▶ [Action item]
As soon as the line containing "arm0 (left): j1" appears in the material below, start returning lines exactly, and end with the line containing "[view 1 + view".

▶ [Provided data]

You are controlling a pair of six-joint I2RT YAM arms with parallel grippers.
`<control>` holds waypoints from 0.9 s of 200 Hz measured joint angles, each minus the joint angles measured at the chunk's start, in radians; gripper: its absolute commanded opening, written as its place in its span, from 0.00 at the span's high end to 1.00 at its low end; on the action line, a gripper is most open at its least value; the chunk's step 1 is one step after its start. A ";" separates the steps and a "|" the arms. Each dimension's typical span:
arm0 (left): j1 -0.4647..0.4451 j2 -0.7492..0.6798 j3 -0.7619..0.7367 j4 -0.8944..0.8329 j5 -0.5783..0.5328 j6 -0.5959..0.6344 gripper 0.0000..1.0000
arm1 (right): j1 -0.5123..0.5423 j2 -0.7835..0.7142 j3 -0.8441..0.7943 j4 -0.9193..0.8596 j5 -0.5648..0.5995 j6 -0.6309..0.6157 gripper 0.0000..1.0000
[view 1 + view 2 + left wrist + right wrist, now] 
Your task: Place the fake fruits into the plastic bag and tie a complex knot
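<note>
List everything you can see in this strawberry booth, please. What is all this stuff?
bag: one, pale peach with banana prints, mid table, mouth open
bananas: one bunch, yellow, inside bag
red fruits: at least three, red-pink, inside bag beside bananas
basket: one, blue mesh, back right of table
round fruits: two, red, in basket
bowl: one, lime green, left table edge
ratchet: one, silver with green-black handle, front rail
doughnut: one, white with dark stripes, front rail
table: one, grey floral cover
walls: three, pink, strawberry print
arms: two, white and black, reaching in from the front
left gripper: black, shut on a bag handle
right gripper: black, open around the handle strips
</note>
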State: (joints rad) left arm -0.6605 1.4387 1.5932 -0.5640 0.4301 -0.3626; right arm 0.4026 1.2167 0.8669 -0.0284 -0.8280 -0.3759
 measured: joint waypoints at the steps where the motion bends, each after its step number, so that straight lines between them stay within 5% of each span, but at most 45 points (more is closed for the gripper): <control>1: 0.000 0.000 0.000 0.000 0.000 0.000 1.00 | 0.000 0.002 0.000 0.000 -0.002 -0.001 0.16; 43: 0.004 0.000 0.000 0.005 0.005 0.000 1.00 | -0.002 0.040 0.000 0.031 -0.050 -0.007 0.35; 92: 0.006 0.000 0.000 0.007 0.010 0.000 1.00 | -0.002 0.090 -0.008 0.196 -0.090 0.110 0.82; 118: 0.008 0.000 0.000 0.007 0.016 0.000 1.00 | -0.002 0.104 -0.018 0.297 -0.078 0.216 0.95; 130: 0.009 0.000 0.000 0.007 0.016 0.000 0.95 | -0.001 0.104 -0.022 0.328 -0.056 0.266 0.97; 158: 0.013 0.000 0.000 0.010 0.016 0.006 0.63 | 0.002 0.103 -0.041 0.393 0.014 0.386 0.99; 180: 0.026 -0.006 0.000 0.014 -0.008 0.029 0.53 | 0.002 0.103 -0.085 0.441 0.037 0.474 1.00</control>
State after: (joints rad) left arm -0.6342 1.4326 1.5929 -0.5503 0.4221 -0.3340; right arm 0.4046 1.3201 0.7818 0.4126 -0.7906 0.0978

▶ [Exercise solution]
arm0 (left): j1 -0.4647..0.4451 j2 -0.7492..0.6798 j3 -0.7619..0.7367 j4 -0.8944..0.8329 j5 -0.5783..0.5328 j6 -0.5959..0.6344 gripper 0.0000..1.0000
arm1 (right): j1 -0.5123..0.5423 j2 -0.7835..0.7142 j3 -0.8441..0.7943 j4 -0.9193..0.8596 j5 -0.5648..0.5995 j6 -0.6309..0.6157 gripper 0.0000..1.0000
[view 1 + view 2 + left wrist + right wrist, now] 

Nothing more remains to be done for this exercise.